Biotin is loosely categorized as a B vitamin. It is needed by the body for the metabolism of carbohydrates, fats, and proteins. Biotin deficiency is rare because it is found in many foods and is made by microorganisms in the gastrointestinal tract.

Food sources
Good food sources of biotin include oatmeal, bananas, liver, sunflower seeds, soybeans, eggs, butter, nuts, split peas, and mushrooms.

Health Applications

  • Skin and nail health
  • Glucose metabolism

Chemical Composition

Biotin is a water-soluble nutrient that assists the body as a coenzyme, enabling many vital chemical processes. It is involved in the breakdown of fat, carbohydrate, and protein to produce energy. It is also helpful in maintaining healthy sweat glands, hair, bone marrow, and nerve tissue. Biotin helps the body produce digestive enzymes, and antibodies.

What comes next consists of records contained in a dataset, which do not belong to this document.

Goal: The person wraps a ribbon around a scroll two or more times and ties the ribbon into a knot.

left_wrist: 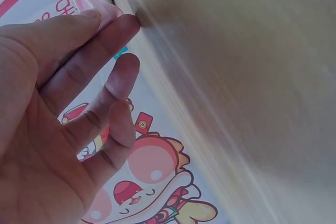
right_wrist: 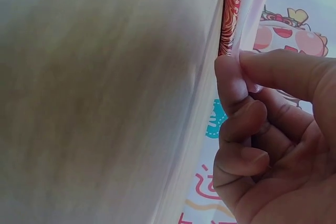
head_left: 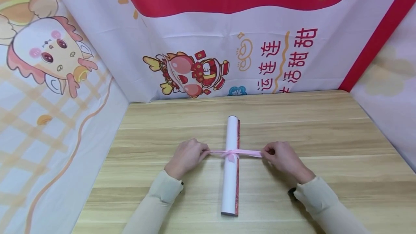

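Observation:
A rolled white paper scroll (head_left: 231,180) with a red patterned edge lies lengthwise on the wooden table. Round its middle goes a pink ribbon (head_left: 249,152), knotted on top with a short loop hanging at the knot. My left hand (head_left: 188,156) pinches one ribbon end between thumb and index finger, left of the scroll. On the other side my right hand (head_left: 284,158) pinches the opposite end. Both stretches of ribbon look taut. In the left wrist view the ribbon (left_wrist: 94,1) runs into the fingertips; the right wrist view shows the red edge (right_wrist: 231,19) beyond the pinch.
The wooden table (head_left: 146,125) reaches back to a white printed cloth (head_left: 195,28) with a cartoon figure and red lettering. Another printed cloth (head_left: 48,118) hangs along the left side. Dark bands show at both sleeve cuffs.

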Tool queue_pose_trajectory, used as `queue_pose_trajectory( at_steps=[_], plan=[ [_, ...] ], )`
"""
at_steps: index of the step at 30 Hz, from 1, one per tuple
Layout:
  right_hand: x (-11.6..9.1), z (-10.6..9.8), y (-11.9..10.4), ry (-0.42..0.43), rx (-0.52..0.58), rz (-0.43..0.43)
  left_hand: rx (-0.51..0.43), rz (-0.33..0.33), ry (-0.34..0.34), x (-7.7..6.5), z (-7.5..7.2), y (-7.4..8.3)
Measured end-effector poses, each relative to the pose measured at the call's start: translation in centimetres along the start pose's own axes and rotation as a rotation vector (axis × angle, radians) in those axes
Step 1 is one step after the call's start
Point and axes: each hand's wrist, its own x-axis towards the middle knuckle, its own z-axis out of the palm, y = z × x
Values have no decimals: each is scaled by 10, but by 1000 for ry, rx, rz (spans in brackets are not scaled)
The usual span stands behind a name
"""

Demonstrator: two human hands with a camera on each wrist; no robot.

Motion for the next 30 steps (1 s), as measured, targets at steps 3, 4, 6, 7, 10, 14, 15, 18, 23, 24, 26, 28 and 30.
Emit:
queue_pose_trajectory(
  at_steps=[3, 4, 6, 7, 10, 14, 15, 18, 23, 24, 26, 28, 30],
  plan=[
    [0, 0, 0, 7, -4, -7, 7, 2, 5, 0, -1, 0],
    [-1, 0, 0, 7, -7, -8, 8, 3, 6, 0, -1, 0],
    [0, -1, 1, 8, -12, -5, 8, 5, 6, 1, -2, 0],
    [0, -1, 1, 9, -14, -4, 8, 6, 5, 1, -2, 0],
    [1, -3, 2, 10, -29, -2, 5, 7, -12, 1, -3, 0],
    [7, -7, 4, 11, -40, 10, 1, 10, -38, 0, -3, 1],
    [9, -8, 4, 12, -47, 6, 0, 10, -40, -1, -3, 2],
    [16, -12, 4, 17, -63, -16, 0, 10, -41, -2, -3, 3],
    [23, -17, 6, 12, -105, -32, -9, 18, -56, -5, -5, 6],
    [23, -17, 6, 3, -106, -28, -11, 16, -56, -5, -5, 6],
    [24, -17, 6, -17, -102, -9, -10, 10, -52, -5, -6, 6],
    [23, -15, 5, -26, -99, -2, -10, 8, -36, -6, -6, 4],
    [21, -14, 4, -34, -85, 9, -16, 5, -23, -5, -5, 2]
  ],
)
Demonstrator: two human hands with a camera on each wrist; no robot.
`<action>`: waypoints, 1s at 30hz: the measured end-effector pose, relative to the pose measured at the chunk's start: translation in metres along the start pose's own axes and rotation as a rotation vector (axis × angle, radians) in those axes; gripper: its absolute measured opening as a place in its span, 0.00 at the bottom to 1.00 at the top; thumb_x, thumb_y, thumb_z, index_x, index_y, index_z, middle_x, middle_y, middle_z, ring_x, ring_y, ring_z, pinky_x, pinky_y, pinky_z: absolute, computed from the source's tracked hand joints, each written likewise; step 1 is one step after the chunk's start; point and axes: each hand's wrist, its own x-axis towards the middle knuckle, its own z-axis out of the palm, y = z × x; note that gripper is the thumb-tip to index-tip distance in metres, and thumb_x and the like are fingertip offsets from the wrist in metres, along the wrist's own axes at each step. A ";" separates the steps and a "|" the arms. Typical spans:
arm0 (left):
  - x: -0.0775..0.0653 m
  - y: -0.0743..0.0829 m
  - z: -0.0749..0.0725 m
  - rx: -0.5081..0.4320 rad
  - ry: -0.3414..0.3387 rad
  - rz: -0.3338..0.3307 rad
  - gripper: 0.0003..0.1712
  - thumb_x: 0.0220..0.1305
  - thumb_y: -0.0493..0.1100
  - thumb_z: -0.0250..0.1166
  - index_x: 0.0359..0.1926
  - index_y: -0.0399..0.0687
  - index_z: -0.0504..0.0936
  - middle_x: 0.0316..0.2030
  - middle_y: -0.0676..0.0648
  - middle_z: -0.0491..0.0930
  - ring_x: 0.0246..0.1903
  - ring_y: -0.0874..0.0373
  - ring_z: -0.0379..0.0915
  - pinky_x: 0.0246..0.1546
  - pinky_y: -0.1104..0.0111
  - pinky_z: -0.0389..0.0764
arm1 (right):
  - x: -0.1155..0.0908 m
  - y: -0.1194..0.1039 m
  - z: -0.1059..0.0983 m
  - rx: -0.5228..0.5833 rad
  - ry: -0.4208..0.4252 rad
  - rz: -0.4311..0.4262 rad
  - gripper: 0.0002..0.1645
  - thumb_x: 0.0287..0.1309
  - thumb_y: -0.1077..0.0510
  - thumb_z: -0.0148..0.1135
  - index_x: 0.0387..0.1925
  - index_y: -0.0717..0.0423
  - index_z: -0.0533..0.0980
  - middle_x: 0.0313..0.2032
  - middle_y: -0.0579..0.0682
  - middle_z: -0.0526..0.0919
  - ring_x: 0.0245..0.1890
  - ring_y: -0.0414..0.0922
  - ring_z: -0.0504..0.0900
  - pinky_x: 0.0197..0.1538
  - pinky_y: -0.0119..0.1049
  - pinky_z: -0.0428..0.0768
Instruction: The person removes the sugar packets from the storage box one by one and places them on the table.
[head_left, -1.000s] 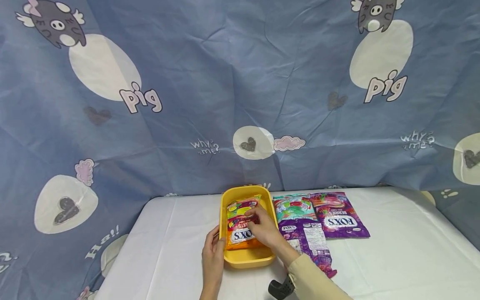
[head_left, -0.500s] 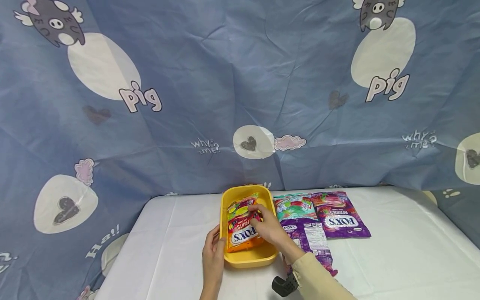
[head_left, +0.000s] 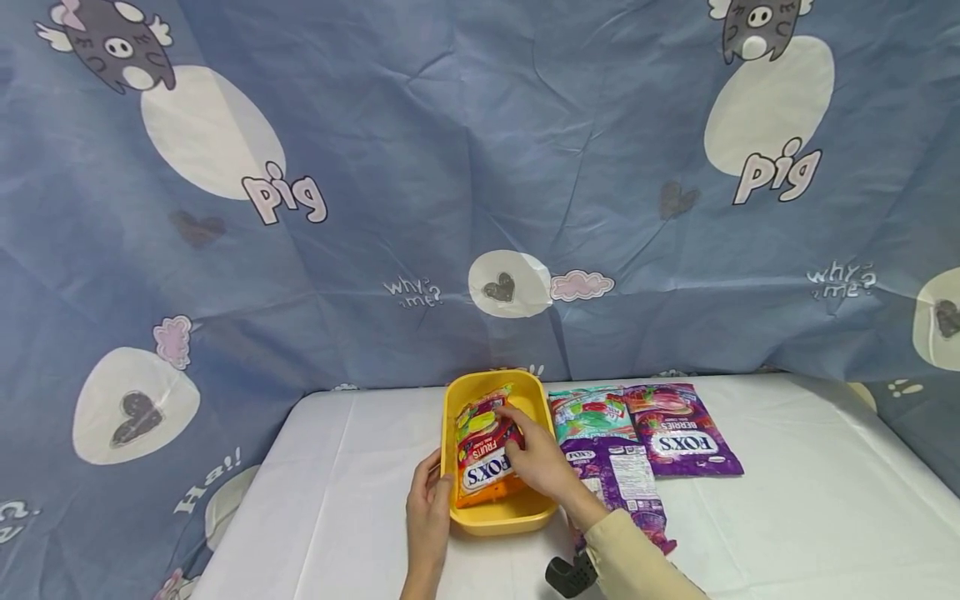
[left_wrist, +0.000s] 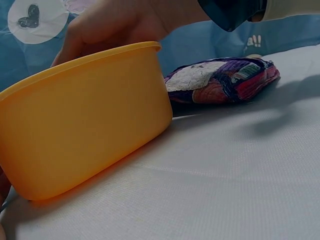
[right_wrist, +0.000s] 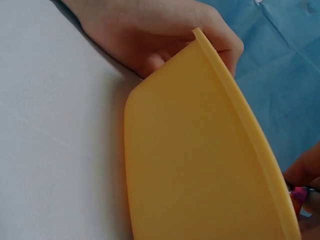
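Note:
A yellow plastic bin (head_left: 498,527) stands on the white-covered table. Its left rim is gripped by my left hand (head_left: 429,523), which also shows in the right wrist view with its thumb over the rim. Inside the bin lies a red and orange FOX'S Fruits candy bag (head_left: 480,446), slightly slanted. My right hand (head_left: 542,458) reaches over the right rim and pinches the bag's right side; a bit of red wrapper (right_wrist: 298,195) shows between the fingers in the right wrist view. An orange layer shows under the lower edge; whether it is another bag I cannot tell.
Right of the bin lie a green candy bag (head_left: 590,415), a purple bag (head_left: 632,479) with its printed back up, partly under my right forearm, and a purple Berries bag (head_left: 681,429). A blue patterned cloth (head_left: 375,208) hangs behind the table.
The candy bag in the bin has turned a little and its right side has shifted. My right hand has moved slightly right with its grip on the bag's edge. My left hand stays put.

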 end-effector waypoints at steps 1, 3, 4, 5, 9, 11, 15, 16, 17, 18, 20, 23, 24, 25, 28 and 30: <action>0.000 0.000 0.000 0.000 0.000 0.001 0.23 0.66 0.39 0.54 0.62 0.54 0.70 0.60 0.45 0.73 0.58 0.51 0.71 0.51 0.88 0.70 | 0.000 0.000 0.000 -0.001 0.005 -0.004 0.30 0.60 0.66 0.49 0.65 0.51 0.65 0.58 0.64 0.74 0.30 0.42 0.77 0.22 0.28 0.75; 0.000 0.000 0.001 -0.005 0.007 0.006 0.23 0.66 0.39 0.55 0.62 0.53 0.71 0.59 0.45 0.74 0.57 0.52 0.72 0.51 0.88 0.71 | 0.000 0.002 0.001 0.008 0.014 -0.015 0.30 0.60 0.67 0.49 0.65 0.52 0.66 0.57 0.65 0.74 0.30 0.43 0.78 0.22 0.29 0.76; 0.000 -0.001 0.001 -0.009 0.011 0.008 0.23 0.65 0.39 0.55 0.61 0.53 0.71 0.58 0.45 0.74 0.57 0.52 0.72 0.51 0.88 0.71 | 0.000 0.002 0.001 0.011 0.019 -0.019 0.31 0.60 0.67 0.49 0.65 0.52 0.66 0.57 0.65 0.74 0.30 0.43 0.78 0.22 0.29 0.76; 0.000 -0.001 0.001 -0.011 0.015 0.008 0.23 0.65 0.38 0.55 0.61 0.53 0.71 0.58 0.45 0.75 0.57 0.52 0.73 0.50 0.88 0.71 | -0.001 0.002 0.001 0.015 0.024 -0.022 0.31 0.60 0.67 0.49 0.65 0.52 0.65 0.57 0.65 0.74 0.31 0.43 0.78 0.22 0.29 0.77; 0.001 -0.001 0.002 -0.008 0.022 0.005 0.23 0.65 0.38 0.55 0.61 0.53 0.71 0.57 0.46 0.75 0.56 0.53 0.73 0.50 0.88 0.72 | -0.001 0.002 0.001 0.029 0.043 -0.038 0.32 0.59 0.69 0.49 0.66 0.52 0.65 0.63 0.62 0.70 0.32 0.44 0.78 0.21 0.28 0.76; 0.001 -0.001 0.002 -0.001 0.019 0.003 0.23 0.65 0.39 0.55 0.61 0.53 0.71 0.58 0.45 0.75 0.56 0.52 0.73 0.50 0.88 0.71 | -0.001 0.002 0.001 0.036 0.055 -0.049 0.33 0.59 0.70 0.48 0.66 0.52 0.65 0.66 0.60 0.67 0.35 0.46 0.79 0.21 0.28 0.75; 0.001 0.000 0.002 0.010 0.014 0.000 0.23 0.65 0.39 0.55 0.61 0.53 0.71 0.59 0.45 0.74 0.57 0.52 0.72 0.50 0.88 0.70 | -0.002 0.001 0.001 0.042 0.082 -0.074 0.33 0.57 0.71 0.49 0.66 0.53 0.66 0.68 0.58 0.64 0.44 0.51 0.79 0.24 0.27 0.75; 0.001 0.000 0.002 0.012 0.014 -0.003 0.23 0.65 0.39 0.55 0.61 0.53 0.71 0.59 0.46 0.74 0.57 0.52 0.72 0.50 0.88 0.70 | -0.002 0.001 0.002 0.042 0.089 -0.078 0.33 0.57 0.71 0.49 0.66 0.53 0.66 0.68 0.58 0.64 0.47 0.52 0.78 0.25 0.26 0.76; 0.000 0.001 0.002 0.015 0.014 -0.004 0.23 0.65 0.40 0.55 0.61 0.53 0.71 0.59 0.46 0.74 0.58 0.52 0.72 0.51 0.88 0.70 | -0.003 0.001 0.002 0.045 0.096 -0.080 0.33 0.57 0.71 0.49 0.66 0.53 0.66 0.68 0.58 0.64 0.47 0.52 0.78 0.26 0.26 0.76; 0.000 0.001 0.002 0.015 0.013 -0.004 0.23 0.66 0.40 0.55 0.61 0.53 0.71 0.59 0.46 0.74 0.58 0.52 0.72 0.51 0.87 0.71 | -0.003 0.001 0.002 0.048 0.102 -0.081 0.33 0.57 0.70 0.49 0.66 0.52 0.66 0.68 0.58 0.65 0.48 0.52 0.78 0.26 0.26 0.76; 0.000 0.001 0.001 0.021 0.010 -0.009 0.23 0.66 0.40 0.55 0.62 0.54 0.70 0.59 0.46 0.73 0.58 0.52 0.71 0.53 0.85 0.72 | -0.004 0.001 0.002 0.052 0.118 -0.083 0.33 0.57 0.70 0.50 0.65 0.52 0.67 0.67 0.57 0.65 0.48 0.51 0.78 0.30 0.25 0.77; 0.001 0.002 0.001 0.030 0.009 -0.019 0.23 0.66 0.41 0.54 0.62 0.55 0.70 0.59 0.46 0.73 0.58 0.53 0.71 0.55 0.79 0.75 | -0.004 0.001 0.002 0.071 0.137 -0.078 0.33 0.56 0.70 0.50 0.65 0.50 0.67 0.67 0.56 0.66 0.44 0.50 0.79 0.29 0.26 0.77; 0.001 0.002 0.001 0.034 0.009 -0.023 0.23 0.66 0.41 0.54 0.62 0.55 0.70 0.60 0.47 0.73 0.58 0.53 0.71 0.56 0.77 0.76 | -0.004 0.001 0.001 0.079 0.139 -0.073 0.33 0.56 0.69 0.50 0.65 0.50 0.67 0.67 0.55 0.67 0.42 0.49 0.80 0.29 0.26 0.78; 0.002 0.002 0.001 0.036 0.009 -0.029 0.24 0.66 0.41 0.54 0.62 0.55 0.70 0.60 0.47 0.73 0.58 0.53 0.71 0.57 0.74 0.77 | -0.005 0.001 0.001 0.088 0.140 -0.066 0.33 0.57 0.69 0.50 0.65 0.49 0.67 0.67 0.54 0.67 0.37 0.49 0.80 0.27 0.27 0.78; 0.002 0.001 0.001 0.044 0.006 -0.044 0.24 0.66 0.42 0.54 0.62 0.56 0.69 0.60 0.47 0.73 0.58 0.54 0.71 0.58 0.69 0.77 | -0.005 0.000 0.000 0.119 0.140 -0.039 0.34 0.57 0.68 0.50 0.65 0.47 0.67 0.67 0.52 0.67 0.29 0.44 0.79 0.19 0.29 0.77; 0.003 0.001 0.001 0.052 0.005 -0.054 0.24 0.66 0.43 0.54 0.63 0.55 0.69 0.60 0.47 0.72 0.58 0.53 0.71 0.60 0.65 0.76 | -0.007 -0.001 -0.001 0.139 0.139 -0.031 0.34 0.57 0.68 0.50 0.65 0.46 0.67 0.67 0.52 0.66 0.23 0.42 0.77 0.17 0.30 0.76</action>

It aids in the utilization of other B-complex vitamins such as folic acid, pantothenic acid, and vitamin B-12. It is also a catalyst in the chemical reaction called carbon dioxide fixation. This process assists in the movement and utilization of carbon dioxide throughout the body, particularly during the processing of carbohydrates and fats.

Dosage/Toxicity

The RDI for biotin is 300 mcg for adults. It is included in most B-complex and multivitamin supplements. Intake through diet and regular gastrointestinal production makes biotin deficiency rare. Because excess biotin is excreted through urination, it is considered a non-toxic substance.